◆ SOURCE INFORMATION:
══════════════════════════════
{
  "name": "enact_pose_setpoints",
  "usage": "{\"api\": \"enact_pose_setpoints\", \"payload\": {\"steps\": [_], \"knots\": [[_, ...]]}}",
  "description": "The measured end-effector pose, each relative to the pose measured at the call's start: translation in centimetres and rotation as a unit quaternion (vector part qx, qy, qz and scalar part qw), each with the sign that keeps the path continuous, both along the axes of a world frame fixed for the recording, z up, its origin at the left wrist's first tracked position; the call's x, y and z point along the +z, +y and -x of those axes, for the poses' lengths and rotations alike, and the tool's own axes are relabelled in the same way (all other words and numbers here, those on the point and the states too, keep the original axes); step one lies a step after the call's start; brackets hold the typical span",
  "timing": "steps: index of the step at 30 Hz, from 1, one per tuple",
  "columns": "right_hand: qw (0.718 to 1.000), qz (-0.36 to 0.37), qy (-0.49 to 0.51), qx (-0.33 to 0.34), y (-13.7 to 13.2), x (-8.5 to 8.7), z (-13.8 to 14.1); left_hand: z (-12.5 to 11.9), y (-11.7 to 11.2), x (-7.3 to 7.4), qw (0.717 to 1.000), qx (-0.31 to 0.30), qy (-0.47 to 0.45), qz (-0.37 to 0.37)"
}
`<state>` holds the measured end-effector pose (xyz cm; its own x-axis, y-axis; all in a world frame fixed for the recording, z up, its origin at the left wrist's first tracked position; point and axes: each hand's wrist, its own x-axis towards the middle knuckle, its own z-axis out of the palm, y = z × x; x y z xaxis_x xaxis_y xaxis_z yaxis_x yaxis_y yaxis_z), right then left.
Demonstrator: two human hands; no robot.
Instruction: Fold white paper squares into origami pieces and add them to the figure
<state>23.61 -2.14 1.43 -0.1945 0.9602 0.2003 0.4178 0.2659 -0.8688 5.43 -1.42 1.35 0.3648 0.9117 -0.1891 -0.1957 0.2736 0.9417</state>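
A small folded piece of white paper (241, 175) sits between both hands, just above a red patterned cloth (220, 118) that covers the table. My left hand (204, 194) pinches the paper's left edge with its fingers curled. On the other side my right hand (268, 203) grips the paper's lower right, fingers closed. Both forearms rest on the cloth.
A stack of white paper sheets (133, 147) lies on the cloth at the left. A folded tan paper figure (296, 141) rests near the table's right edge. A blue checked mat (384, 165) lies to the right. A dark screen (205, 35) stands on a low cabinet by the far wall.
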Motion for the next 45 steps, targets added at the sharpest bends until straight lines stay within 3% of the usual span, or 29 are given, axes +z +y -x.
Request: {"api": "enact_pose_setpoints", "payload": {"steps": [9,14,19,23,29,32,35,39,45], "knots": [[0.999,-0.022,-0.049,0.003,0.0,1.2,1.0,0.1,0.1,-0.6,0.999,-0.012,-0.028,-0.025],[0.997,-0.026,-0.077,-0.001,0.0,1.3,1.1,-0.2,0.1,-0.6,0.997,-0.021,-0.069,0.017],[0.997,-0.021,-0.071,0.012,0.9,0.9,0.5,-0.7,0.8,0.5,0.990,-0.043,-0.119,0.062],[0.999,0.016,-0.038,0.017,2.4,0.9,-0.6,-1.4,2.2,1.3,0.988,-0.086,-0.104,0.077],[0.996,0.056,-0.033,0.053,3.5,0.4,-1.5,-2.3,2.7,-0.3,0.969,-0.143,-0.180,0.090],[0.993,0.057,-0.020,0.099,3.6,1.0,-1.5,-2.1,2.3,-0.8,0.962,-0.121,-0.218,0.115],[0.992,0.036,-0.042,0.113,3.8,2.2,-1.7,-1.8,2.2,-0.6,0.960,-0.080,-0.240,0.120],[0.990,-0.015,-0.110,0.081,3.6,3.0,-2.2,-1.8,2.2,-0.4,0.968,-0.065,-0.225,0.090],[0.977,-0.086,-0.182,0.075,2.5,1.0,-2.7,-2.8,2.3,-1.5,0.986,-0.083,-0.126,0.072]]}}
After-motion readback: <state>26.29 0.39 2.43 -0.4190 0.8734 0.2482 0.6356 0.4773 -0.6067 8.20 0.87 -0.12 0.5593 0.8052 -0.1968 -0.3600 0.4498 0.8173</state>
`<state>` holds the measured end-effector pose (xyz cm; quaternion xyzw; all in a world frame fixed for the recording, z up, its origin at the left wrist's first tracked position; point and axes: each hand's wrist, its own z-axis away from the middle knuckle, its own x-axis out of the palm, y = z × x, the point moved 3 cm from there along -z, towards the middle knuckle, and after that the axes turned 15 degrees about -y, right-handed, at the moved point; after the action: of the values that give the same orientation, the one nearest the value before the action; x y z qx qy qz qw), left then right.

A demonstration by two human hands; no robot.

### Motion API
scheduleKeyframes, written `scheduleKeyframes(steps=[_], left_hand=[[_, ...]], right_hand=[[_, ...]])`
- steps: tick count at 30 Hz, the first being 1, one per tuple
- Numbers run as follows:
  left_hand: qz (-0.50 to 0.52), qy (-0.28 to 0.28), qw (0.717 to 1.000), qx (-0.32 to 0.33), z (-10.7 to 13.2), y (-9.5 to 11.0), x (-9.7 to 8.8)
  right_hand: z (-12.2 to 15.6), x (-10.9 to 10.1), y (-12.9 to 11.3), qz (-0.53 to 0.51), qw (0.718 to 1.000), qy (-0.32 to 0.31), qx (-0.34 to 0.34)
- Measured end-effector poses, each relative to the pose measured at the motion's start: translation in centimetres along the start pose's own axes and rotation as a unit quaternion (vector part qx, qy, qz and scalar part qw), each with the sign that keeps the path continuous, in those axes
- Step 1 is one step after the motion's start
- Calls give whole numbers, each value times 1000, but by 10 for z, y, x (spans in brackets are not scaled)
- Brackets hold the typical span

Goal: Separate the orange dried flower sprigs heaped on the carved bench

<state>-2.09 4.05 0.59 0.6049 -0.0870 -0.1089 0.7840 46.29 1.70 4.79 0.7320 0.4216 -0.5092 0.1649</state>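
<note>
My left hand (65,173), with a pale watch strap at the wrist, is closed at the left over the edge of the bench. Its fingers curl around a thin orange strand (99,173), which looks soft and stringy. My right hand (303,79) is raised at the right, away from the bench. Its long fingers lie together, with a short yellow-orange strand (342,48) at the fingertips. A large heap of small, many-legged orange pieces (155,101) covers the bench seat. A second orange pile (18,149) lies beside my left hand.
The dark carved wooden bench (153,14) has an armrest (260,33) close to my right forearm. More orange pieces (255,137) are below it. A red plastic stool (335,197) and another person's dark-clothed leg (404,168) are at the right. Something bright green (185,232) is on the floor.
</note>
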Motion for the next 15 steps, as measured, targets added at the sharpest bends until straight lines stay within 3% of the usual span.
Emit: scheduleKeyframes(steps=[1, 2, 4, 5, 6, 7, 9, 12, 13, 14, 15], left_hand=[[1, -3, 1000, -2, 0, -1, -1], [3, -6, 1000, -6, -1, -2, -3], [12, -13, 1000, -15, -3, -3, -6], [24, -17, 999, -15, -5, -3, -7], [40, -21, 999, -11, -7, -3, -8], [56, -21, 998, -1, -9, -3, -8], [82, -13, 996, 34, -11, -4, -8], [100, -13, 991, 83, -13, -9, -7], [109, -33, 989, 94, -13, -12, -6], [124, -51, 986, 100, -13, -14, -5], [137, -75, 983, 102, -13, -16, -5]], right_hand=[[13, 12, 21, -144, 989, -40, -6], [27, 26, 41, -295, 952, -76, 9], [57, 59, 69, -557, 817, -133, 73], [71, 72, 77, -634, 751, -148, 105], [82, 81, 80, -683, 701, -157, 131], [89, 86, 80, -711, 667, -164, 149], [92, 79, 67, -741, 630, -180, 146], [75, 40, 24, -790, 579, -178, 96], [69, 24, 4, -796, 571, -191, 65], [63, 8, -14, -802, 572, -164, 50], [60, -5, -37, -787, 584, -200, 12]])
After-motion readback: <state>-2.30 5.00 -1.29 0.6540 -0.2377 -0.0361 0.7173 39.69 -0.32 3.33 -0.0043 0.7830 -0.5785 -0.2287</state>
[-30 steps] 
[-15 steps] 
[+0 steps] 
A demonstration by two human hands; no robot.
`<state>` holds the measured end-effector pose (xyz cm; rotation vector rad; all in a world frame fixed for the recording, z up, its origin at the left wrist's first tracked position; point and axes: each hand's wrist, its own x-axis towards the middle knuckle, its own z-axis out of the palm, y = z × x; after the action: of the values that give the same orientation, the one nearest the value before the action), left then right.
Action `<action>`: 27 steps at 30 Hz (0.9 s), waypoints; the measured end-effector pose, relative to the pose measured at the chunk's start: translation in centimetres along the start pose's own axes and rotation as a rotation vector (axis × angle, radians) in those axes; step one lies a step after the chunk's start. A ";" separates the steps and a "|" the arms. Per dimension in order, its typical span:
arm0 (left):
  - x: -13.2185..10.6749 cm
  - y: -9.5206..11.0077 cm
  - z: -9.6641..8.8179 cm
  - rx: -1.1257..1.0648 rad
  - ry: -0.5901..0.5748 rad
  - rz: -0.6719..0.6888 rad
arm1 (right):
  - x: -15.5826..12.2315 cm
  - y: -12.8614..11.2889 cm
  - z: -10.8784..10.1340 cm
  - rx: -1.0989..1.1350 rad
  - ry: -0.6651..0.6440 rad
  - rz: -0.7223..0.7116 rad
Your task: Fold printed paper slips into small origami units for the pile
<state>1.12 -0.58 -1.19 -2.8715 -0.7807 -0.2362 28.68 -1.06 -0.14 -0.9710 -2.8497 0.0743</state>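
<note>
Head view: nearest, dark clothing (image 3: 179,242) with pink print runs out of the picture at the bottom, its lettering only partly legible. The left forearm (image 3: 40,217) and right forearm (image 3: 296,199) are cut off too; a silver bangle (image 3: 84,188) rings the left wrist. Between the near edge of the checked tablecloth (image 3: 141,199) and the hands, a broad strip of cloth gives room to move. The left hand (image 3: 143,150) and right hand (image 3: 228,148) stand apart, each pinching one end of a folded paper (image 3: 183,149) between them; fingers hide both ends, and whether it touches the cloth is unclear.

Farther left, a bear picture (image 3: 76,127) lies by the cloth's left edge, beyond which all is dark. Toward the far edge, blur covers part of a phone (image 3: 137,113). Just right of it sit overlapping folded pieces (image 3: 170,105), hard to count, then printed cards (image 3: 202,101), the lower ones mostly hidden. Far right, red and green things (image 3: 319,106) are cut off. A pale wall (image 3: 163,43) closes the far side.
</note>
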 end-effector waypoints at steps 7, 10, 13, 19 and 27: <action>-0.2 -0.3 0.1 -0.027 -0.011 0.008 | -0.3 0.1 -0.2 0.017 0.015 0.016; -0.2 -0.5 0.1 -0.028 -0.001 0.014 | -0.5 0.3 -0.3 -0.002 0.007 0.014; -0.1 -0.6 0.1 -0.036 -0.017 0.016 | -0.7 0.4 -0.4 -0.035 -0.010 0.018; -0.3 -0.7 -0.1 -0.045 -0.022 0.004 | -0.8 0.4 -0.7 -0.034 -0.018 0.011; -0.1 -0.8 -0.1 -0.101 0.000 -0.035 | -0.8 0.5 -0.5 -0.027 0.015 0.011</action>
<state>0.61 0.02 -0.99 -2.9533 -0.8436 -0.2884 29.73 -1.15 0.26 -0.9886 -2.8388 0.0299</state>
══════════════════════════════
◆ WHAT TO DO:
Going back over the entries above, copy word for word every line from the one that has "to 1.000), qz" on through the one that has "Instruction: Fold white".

◆ SOLUTION BELOW:
  "columns": "right_hand: qw (0.718 to 1.000), qz (-0.36 to 0.37), qy (-0.49 to 0.51), qx (-0.33 to 0.34), y (-13.7 to 13.2), x (-8.5 to 8.7), z (-13.8 to 14.1); left_hand: z (-12.5 to 11.9), y (-11.7 to 11.2), x (-7.3 to 7.4), qw (0.717 to 1.000), qx (-0.31 to 0.30), qy (-0.47 to 0.45), qz (-0.37 to 0.37)"
}
`<state>` holds the measured end-effector pose (xyz cm; its own x-axis, y-axis; all in a world frame fixed for the recording, z up, its origin at the left wrist's first tracked position; point and axes: each hand's wrist, its own x-axis towards the middle knuckle, its own z-axis out of the palm, y = z × x; x y z xaxis_x xaxis_y xaxis_z yaxis_x yaxis_y yaxis_z), right then left.
Demonstrator: two human hands; no robot.
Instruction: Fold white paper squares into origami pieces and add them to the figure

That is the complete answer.